8. Beetroot Juice May Help Treat Cancer
In the 1950’s, a Hungarian doctor called Alexander Ferenczi used raw beetroot juice to help remedy cancer. The patients that he worked with had previously gone through chemotherapy and radiation and were in the final stages of the disease. This treatment was so strong that the nutrients from the beets overloaded patients’ livers. Later research using raw beets found optimistic results, like Ferenczi’s. In another more recent clinical trial, 22 patients with advanced inoperable cancers were given 10 oz. of beet juice for 3-4 months and presented dramatic improvements.
9. Beetroot Juice Promotes Digestive Health
Drinking beet juice helps to stimulate your intestines and breakdown food. Drink ½ cup of beet juice previous to mealtimes or anytime you have an upset stomach.

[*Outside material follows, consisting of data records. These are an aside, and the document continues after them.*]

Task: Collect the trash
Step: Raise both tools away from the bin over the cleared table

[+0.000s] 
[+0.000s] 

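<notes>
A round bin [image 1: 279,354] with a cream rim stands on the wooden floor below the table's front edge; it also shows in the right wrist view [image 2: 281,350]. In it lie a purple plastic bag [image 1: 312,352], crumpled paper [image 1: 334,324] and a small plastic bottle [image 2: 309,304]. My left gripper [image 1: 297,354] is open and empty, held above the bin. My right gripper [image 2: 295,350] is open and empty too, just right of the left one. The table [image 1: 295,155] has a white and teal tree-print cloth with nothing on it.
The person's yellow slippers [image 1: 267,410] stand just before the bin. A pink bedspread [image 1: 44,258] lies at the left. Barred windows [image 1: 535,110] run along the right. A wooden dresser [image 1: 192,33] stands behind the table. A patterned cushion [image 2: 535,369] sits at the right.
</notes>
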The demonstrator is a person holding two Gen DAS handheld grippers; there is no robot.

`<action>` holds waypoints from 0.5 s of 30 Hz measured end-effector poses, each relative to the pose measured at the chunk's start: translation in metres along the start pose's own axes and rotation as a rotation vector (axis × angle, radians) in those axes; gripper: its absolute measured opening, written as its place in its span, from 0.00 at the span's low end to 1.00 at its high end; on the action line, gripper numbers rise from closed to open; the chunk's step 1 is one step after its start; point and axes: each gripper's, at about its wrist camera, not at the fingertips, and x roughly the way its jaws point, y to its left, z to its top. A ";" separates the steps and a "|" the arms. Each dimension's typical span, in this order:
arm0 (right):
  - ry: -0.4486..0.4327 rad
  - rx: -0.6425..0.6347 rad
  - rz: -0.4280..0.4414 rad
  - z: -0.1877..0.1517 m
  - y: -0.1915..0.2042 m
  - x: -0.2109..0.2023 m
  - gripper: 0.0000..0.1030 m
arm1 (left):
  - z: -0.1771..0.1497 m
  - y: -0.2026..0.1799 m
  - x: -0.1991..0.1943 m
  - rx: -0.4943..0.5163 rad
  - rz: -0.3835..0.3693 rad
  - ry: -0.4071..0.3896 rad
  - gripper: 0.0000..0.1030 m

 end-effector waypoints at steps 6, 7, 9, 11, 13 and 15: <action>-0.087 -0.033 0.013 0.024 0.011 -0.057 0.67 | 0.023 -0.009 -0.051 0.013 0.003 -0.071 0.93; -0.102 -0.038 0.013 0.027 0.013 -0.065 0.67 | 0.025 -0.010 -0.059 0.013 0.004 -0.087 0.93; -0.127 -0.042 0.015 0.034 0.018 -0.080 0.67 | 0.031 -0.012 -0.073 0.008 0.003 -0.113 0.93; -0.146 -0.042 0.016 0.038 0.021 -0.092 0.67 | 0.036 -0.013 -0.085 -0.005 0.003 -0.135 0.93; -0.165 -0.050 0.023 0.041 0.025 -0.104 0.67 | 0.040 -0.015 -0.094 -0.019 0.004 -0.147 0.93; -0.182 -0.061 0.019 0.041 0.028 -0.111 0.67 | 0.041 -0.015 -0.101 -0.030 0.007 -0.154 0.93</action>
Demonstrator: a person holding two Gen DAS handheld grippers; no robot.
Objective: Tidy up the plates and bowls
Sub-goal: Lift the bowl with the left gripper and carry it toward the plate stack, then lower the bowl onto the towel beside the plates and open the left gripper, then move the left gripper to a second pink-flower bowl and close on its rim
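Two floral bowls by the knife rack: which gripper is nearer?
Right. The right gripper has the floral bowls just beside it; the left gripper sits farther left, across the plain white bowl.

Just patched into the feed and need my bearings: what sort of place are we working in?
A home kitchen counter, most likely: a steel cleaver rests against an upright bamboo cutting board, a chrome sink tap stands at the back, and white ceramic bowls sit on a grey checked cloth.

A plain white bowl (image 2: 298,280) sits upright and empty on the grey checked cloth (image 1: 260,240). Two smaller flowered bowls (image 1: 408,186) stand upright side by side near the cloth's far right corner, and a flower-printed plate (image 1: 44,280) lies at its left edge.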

10. Relieves Symptoms Associated with Environmental Stress
The betaine in beets is a powerful nutrient that defends cells, proteins and enzymes from environmental stress. It also decreases inflammation, defends internal organs, and decreases vascular risk factors.
11. Can Be Used to Improve Athletic Performance
If you find yourself dragging through your workouts, you might want to give beet juice a try. In one study, people who drank beet juice just previous to working out could push their workouts 16% longer.
12. Can Be Used to Improve Blood Sugar
Good news for people who struggle with blood sugar issues, beet juice can lower the amount of glucose in the blood. This advantage is owing to the soluble fibers found in beets.
13. Can Be Used to Improve Sexual Performance
At one time in history beets were used as a primitive Viagra. Ancient Romans regarded beets as medicine and drank juice and ate entire beets when they wanted to boost their libido. Research has indicated that beets are a rich source of a mineral named boron that is directly related to the manufacture of sex hormones. In addition, the nitric oxide that is produced in the body when you eat beets increases blood flow and gives your sex drive a kick start.
The dark carotenes of beet juice might give your urine and bowel movements a red color. This color alteration is harmless. Since beets are high in oxalates, people who tend to make oxalate kidney stones might want to avoid beet juice.
If improperly stored, nitrate-containing vegetable juice might accrue microorganisms that change nitrate to nitrite and contaminate the juice. Elevated levels of nitrite can be potentially harmful if consumed. A high-nitrate diet might interact with certain medications such as organic nitrate or nitrite drugs used for angina, sildenafil citrate, tadalafil, and vardenafil.
Bottomline
In conclusion, beets are healthy no matter how you prepare them. But juicing beets is a superior way to enjoy them since cooking beets decreases their nutritional profile. If you don’t like beetroot juice straight up, try adding some apple slices, mint, citrus, or a carrot to cut through the plain taste.
If you choose to add beetroot juice to your diet, take it easy at first. Start by juicing half a small beetroot and see how your body responds. As your body regulates, you can drink more.